■ **About this exercise**: Two lines in the listing below mark the span: one contains "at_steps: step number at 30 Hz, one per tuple" and one contains "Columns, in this". Reproduce both of them and everything between, exactly.

━━━ Data block

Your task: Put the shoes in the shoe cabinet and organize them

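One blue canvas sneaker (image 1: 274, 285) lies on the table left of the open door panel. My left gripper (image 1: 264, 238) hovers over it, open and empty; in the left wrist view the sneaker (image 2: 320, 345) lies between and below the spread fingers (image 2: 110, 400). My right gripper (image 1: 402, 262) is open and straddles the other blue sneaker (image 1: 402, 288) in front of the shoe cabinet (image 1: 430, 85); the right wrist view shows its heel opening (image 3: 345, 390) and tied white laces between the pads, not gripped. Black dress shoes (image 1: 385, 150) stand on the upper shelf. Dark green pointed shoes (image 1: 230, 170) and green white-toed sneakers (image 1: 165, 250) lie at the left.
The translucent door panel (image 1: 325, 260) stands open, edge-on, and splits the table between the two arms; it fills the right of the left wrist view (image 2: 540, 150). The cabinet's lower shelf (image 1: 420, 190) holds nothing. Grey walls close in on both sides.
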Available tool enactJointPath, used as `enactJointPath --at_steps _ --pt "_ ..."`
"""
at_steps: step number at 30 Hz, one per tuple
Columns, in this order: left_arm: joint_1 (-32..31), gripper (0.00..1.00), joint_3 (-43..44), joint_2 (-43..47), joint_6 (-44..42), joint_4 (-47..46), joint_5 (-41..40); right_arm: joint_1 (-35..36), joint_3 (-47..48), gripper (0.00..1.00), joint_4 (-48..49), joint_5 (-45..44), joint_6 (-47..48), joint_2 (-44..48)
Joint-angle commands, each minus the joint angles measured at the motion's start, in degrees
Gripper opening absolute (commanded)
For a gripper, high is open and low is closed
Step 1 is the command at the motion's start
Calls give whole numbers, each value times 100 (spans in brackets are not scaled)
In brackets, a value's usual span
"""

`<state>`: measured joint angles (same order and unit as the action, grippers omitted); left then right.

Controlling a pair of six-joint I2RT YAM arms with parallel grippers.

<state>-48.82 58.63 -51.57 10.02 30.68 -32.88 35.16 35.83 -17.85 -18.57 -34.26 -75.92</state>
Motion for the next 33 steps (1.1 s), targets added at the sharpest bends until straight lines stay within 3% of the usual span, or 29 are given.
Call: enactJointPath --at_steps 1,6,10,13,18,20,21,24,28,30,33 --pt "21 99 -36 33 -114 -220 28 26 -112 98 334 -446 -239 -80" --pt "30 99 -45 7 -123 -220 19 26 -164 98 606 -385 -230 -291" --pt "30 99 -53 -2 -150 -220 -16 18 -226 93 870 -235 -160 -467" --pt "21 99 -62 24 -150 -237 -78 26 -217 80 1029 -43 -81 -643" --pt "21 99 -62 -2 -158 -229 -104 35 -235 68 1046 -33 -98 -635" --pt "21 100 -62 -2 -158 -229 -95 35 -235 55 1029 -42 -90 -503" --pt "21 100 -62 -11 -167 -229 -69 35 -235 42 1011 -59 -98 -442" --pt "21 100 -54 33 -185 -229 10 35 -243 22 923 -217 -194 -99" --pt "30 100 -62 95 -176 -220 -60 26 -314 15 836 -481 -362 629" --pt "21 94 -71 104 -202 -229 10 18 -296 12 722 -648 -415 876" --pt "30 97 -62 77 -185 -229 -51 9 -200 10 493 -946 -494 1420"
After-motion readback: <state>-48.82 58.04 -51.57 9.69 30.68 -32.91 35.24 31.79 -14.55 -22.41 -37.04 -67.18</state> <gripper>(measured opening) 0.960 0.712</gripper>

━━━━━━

■ **Expected output**:
at_steps: step number at 30 Hz, one per tuple
Columns, in this order: left_arm: joint_1 (-32..31), gripper (0.00..1.00), joint_3 (-43..44), joint_2 (-43..47), joint_6 (-44..42), joint_4 (-47..46), joint_5 (-41..40); right_arm: joint_1 (-35..36), joint_3 (-47..48), gripper (0.00..1.00), joint_4 (-48..49), joint_5 (-45..44), joint_6 (-47..48), joint_2 (-44..48)

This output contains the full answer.